Una técnica de trasplante aprovecha riñones que antes se desechaban

  • El Hospital Carlos Haya es el único de toda Andalucía que trasplanta dos riñones a la vez al mismo paciente · En 2008, se hicieron cinco de estas operaciones, que son una respuesta a la falta de órganos

Los trasplantes ya son operaciones rutinarias en los hospitales. Hay recursos, hay profesionales y hay pericia. Pero -aunque Andalucía tiene uno de los índices más altos de donación del mundo- siguen faltando órganos. Los cirujanos malagueños utilizan una técnica para paliar esa escasez: el trasplante birrenal, que consiste en colocar dos riñones a la vez al mismo paciente.

Normalmente se pone sólo un riñón, de modo que un donante permite dos trasplantes. Hasta hace unos años, los riñones con menos nefronas -que son los filtros que hacen el trabajo de limpiar la sangre y que es la labor que imita la máquina de diálisis- se descartaban. Con el trasplante birrenal, se ponen dos riñones al mismo tiempo y así se aprovechan órganos con menos nefronas que antes se desechaban. En 2008, de los 108 trasplantes de riñón hechos en Málaga, cinco fueron birrenales.

El único hospital de Andalucía que emplea esta técnica es el Carlos Haya, que desde 1979 es el centro sanitario que hace más trasplantes renales de la comunidad autónoma y uno de los cinco primeros de toda España.

El urólogo José Ramos, responsable de la unidad que realiza estas operaciones en el hospital malagueño, explica: "Ponemos dos riñones porque uno solo no es capaz de suplir la función renal". La técnica lleva tres años aplicándose en Málaga. En estas intervenciones, los profesionales tienen en cuenta que los órganos de donantes añosos (de avanzada edad) se destinen a receptores añosos. Nunca se colocan los órganos de una persona mayor a un joven.

El hecho de que a un enfermo se le pongan dos riñones en lugar de uno no aumenta las complicaciones. Lo que sí es mayor es el tiempo de la intervención. Un trasplante renal normal puede durar dos horas, mientras que uno birrenal puede durar cuatro. Es más trabajo para los cirujanos, pero no supone ningún problema para el paciente. Ramos -que forma parte del equipo de trasplantes desde que se inició el programa hace 30 años- añade que los resultados son semejantes a cuando se coloca un único riñón. No hay ni menos rendimiento del órgano ni más complicaciones.

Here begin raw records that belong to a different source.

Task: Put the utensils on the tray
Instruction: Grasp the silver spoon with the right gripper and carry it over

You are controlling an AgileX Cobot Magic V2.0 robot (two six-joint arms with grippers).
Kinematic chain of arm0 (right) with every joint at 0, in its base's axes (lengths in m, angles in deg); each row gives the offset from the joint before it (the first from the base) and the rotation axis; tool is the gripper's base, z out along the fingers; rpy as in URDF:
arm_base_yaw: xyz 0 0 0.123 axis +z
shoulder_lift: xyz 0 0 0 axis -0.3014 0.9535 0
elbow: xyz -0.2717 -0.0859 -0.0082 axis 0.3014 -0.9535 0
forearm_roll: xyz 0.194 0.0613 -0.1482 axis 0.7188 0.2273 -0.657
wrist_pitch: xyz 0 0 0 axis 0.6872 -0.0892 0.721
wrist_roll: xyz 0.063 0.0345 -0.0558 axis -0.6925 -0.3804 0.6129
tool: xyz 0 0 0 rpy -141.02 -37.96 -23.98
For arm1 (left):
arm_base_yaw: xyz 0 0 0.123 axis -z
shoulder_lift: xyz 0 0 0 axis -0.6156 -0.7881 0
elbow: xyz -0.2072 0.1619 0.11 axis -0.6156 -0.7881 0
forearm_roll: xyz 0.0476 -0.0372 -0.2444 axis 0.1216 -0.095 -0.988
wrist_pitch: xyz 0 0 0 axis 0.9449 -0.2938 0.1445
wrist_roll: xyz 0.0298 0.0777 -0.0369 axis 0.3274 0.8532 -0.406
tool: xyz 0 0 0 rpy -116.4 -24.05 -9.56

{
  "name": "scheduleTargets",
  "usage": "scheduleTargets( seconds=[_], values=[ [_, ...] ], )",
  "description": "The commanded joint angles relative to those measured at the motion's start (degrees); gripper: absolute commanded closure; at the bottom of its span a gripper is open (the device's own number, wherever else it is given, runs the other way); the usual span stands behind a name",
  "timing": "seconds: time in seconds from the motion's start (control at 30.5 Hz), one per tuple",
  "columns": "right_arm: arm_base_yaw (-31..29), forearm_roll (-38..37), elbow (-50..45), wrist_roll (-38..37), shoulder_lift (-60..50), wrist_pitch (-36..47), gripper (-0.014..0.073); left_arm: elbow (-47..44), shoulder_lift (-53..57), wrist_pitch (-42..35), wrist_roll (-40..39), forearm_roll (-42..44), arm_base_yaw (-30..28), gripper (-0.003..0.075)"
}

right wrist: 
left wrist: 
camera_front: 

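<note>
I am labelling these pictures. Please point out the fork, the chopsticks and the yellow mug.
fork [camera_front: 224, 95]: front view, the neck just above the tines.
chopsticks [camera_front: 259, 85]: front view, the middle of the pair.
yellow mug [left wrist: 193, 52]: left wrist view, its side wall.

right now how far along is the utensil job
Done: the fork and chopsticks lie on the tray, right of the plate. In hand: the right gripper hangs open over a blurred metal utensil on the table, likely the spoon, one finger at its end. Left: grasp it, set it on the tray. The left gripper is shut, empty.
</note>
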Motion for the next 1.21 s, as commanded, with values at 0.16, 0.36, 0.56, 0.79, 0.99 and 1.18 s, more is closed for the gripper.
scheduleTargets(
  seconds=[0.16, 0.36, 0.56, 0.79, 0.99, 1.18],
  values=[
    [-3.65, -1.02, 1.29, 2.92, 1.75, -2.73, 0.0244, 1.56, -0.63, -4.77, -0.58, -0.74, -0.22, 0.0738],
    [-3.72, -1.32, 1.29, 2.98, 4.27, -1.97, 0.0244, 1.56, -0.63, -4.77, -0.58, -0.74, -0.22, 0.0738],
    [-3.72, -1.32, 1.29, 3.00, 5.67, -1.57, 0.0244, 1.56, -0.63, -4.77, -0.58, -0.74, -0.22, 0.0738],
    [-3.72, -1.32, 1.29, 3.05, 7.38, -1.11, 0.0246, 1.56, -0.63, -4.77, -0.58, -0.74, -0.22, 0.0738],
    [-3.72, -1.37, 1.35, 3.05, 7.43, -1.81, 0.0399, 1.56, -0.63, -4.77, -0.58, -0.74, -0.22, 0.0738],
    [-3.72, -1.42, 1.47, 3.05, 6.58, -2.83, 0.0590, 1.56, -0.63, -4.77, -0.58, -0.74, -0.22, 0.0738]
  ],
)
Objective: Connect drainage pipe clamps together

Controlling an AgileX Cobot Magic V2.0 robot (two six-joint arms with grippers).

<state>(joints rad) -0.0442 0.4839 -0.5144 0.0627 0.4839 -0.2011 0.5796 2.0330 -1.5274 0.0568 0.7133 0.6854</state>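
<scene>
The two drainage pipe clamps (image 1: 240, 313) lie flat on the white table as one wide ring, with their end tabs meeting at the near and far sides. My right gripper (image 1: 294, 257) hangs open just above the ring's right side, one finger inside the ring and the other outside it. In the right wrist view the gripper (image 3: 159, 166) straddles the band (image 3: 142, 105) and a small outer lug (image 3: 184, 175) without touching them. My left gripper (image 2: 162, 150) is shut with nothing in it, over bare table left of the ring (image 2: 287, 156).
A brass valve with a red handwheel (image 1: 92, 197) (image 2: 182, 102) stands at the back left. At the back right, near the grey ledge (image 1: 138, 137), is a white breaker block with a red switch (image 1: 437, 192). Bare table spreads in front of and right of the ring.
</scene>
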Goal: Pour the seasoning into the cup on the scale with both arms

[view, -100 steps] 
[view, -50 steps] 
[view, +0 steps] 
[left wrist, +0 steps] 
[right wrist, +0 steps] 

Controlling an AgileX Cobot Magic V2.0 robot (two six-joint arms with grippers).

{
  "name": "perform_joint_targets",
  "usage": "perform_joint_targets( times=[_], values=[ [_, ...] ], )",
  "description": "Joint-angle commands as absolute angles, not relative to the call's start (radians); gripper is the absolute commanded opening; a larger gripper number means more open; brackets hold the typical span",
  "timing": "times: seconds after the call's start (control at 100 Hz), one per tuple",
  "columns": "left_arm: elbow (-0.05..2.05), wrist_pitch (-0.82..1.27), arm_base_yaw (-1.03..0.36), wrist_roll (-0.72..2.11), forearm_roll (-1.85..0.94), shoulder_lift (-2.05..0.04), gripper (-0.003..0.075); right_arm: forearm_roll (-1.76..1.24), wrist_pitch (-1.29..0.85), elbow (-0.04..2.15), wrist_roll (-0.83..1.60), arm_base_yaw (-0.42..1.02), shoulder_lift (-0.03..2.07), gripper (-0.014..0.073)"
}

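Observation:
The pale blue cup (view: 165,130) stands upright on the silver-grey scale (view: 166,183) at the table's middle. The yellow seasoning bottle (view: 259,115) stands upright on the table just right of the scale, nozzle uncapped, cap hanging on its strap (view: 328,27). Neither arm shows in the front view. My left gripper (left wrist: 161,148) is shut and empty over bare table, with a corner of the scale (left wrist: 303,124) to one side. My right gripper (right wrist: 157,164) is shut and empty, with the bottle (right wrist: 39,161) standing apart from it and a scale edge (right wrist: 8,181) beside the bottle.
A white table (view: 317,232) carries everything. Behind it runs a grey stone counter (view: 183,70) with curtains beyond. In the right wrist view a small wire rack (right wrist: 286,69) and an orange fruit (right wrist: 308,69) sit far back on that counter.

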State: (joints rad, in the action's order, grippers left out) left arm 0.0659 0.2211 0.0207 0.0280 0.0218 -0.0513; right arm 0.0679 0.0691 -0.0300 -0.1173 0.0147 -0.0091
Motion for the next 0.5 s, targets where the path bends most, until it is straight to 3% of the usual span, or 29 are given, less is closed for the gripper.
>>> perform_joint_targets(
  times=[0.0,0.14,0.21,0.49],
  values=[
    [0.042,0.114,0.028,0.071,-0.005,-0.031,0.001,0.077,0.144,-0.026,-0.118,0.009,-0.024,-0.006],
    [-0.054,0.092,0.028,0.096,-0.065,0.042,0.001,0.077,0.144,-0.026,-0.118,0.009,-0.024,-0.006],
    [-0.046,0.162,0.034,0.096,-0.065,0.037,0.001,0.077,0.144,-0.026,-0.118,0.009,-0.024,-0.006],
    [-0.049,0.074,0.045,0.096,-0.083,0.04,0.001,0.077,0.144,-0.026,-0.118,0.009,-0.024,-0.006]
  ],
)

También para dar respuesta a la falta de órganos, el hospital hace trasplantes renales de donante vivo. En estos casos, la madre, el padre, el hermano o el cónyuge da un riñón para el enfermo. A partir de ahí, donante y receptor viven con un riñón. El año pasado, el Carlos Haya hizo dos de estas intervenciones. El centro sanitario, al igual que todos los hospitales donde se hacen estas operaciones, pretenden potenciarlas por dos razones: porque palian en parte la escasez de órganos y porque sus resultados son muy buenos. Eso se debe a que el tiempo que transcurre entre que se extrae y se coloca el riñón es prácticamente cero ya que como es una intervención programada se hacen en simultáneo. Y además, porque muchos de estos pacientes no llegan a entrar en diálisis.

En los trasplantes con donación de cadáver, los enfermos suelen estar en lista de espera y mientras tanto tienen que dializarse, lo que los va deteriorando. Además, como son operaciones urgentes en la que el donante puede estar en una provincia y el receptor en otra, pasa un tiempo entre que se extirpa y se trasplanta el riñón. "Y los resultados son mejores cuando más rápido se trasplanta", apunta Ramos.

En 30 años, la técnica quirúrgica ha variado poco. Lo que ha mejorado mucho son los tratamientos para no rechazar el trasplante. Este cambio se traduce ahora en mayor supervivencia de los pacientes.